Did you catch that?  Jesus got REALLY angry.  He was so angry that He didn't act on it right away, but rather He went off and made a whip to really show off His anger.  Meek and mild? No.  Righteously angered and taking charge? Yes!  

Just like the time with MeMaw, the places in my life where I could really use a do over is when I have either a) blown my top in an unbecoming way or b) passively sat by and watched unlovable things be done to lovable people. Jesus didn't do this.  He started with holding God and His word as non-negotiables and nothing to be cheapened.  Then He stood up and defended the defenseless and the lonely and abused all with calculated words and actions cutting to the very root of sin and pain. 

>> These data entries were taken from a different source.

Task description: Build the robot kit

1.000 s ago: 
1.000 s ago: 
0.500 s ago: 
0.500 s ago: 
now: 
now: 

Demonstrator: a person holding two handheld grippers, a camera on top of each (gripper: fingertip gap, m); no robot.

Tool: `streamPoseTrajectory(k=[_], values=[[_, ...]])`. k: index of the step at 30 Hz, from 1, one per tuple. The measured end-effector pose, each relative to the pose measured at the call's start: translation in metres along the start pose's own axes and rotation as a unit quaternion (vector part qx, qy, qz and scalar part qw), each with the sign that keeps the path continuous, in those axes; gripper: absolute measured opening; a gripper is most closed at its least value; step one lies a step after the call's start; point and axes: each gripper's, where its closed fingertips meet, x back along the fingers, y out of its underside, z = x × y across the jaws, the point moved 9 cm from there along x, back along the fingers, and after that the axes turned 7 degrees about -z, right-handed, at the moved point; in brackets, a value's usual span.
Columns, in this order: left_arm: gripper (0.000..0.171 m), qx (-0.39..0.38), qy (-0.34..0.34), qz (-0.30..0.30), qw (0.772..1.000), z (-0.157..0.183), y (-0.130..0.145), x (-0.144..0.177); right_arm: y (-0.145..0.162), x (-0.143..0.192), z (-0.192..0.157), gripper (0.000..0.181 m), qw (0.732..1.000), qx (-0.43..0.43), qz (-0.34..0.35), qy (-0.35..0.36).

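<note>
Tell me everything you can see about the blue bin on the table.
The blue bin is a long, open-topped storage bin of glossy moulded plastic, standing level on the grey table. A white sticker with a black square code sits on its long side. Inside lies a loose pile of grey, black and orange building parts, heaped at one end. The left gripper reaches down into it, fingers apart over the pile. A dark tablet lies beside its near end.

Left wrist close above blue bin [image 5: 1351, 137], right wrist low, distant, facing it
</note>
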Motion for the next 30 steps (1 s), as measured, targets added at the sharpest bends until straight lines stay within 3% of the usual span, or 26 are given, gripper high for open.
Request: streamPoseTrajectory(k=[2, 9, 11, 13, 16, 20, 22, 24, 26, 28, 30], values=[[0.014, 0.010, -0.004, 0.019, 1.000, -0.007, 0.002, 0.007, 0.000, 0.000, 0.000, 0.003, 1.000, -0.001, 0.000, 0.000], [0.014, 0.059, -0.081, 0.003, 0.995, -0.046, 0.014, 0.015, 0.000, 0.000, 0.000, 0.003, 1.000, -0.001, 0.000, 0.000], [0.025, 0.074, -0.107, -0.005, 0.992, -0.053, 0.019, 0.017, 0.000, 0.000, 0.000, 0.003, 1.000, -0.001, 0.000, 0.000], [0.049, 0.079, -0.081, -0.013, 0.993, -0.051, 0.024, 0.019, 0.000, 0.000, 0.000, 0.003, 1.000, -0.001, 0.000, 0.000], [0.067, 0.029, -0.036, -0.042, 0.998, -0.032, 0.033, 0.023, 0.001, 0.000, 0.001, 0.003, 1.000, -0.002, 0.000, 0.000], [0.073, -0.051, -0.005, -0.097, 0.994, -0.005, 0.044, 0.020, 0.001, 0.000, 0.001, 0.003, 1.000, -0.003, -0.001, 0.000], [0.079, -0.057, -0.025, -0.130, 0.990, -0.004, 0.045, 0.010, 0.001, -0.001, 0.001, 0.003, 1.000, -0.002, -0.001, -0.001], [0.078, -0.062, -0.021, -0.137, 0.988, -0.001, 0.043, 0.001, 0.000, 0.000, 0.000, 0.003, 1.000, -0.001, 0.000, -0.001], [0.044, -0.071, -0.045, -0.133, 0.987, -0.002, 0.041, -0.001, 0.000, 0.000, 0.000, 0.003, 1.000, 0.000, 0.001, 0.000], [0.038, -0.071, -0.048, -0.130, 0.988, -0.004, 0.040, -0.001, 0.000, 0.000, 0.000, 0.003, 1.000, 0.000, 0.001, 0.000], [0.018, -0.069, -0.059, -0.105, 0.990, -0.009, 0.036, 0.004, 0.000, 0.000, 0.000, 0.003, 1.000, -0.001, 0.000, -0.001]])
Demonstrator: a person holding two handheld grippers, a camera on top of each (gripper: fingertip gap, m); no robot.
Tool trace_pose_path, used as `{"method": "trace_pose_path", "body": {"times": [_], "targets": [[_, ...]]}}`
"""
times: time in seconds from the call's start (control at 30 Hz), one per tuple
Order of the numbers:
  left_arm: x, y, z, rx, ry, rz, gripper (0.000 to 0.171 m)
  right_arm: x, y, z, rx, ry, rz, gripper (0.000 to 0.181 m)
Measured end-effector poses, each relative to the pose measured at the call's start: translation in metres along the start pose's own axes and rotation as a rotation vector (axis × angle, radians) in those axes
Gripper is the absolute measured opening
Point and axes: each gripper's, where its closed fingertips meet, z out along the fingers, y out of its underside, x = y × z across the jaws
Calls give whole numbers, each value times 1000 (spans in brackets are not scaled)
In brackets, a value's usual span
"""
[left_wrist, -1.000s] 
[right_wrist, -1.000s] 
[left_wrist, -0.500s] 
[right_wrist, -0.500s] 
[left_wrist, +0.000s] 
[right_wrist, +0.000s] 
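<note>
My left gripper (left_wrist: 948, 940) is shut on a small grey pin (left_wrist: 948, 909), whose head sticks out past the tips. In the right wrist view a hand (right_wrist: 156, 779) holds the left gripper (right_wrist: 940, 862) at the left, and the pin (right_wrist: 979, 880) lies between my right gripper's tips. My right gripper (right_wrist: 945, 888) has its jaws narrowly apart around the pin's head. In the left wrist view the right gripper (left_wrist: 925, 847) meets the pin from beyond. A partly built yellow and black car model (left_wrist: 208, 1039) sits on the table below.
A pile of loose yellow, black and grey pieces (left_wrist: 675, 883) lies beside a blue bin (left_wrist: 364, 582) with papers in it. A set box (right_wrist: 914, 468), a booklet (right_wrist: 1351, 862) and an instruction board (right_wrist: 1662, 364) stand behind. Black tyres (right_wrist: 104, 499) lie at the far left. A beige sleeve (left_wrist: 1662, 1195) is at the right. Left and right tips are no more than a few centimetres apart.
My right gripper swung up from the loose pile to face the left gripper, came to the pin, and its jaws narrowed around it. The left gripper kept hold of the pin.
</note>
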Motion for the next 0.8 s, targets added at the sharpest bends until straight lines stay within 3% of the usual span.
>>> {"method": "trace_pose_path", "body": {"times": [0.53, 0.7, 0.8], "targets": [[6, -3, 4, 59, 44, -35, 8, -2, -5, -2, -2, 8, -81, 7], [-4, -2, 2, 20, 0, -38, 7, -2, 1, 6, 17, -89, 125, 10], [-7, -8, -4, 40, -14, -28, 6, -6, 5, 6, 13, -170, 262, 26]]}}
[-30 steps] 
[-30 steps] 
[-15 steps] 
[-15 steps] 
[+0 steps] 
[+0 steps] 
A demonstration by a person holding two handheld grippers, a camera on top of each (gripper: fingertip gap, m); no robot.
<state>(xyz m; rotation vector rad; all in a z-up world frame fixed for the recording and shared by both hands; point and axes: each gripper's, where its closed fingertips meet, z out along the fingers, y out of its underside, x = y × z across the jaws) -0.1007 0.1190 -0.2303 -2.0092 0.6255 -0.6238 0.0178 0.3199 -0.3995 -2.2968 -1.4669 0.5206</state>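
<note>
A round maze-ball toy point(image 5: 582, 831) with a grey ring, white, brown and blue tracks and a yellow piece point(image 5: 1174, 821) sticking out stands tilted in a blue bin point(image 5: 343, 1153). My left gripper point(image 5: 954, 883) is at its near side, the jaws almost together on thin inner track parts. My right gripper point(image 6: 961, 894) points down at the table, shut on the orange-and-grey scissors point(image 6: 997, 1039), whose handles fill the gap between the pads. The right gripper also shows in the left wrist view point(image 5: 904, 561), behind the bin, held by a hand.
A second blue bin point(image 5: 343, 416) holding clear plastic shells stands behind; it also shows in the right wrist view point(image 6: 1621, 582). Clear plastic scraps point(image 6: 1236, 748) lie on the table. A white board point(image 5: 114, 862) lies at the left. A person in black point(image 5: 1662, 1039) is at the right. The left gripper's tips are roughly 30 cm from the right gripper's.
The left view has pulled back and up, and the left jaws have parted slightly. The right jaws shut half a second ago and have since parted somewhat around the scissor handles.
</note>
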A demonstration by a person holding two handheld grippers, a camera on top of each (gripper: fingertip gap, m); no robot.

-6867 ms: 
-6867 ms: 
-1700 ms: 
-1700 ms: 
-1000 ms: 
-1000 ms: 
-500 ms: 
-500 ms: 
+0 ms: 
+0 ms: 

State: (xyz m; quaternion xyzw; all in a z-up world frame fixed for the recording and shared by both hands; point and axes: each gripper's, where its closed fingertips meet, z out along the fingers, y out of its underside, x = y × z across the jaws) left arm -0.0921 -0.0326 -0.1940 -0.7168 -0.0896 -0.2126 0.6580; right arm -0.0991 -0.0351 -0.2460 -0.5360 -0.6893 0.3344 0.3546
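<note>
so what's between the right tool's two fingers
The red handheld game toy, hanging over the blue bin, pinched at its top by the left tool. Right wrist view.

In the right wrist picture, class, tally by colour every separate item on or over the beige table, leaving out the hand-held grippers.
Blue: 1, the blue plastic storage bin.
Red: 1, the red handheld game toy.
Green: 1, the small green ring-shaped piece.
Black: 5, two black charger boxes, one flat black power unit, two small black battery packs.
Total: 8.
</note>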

The truth is, MeMaw is dancing in Heaven today with a new body and I'm pretty sure, remembers nothing about that day in the doctor's office.  Going back and living out my do over fantasy would do nothing to add or subtract from the eternal joy she is experiencing right now.  But, here's my goal:  I want to be like Jesus.  That's it.  Sure, I want to be a great wife and mother, I want to do great things in the Kingdom, maybe be fantastically good at something before I die, but absolutely none of that is worth anything if it doesn't resemble Jesus. I want to be good and kind and honorable like He is, but I also want to be calculating and strong like He is in the face of injustice.  As my days increase, I want there to be less situations where I would like a do over and more and more where people can see Jesus in me, taking calculated steps to stand up for injustice in the poor, in the lonely, in the forgotten faces of this world.  Jesus didn't need any mulligans and I don't want to need them either.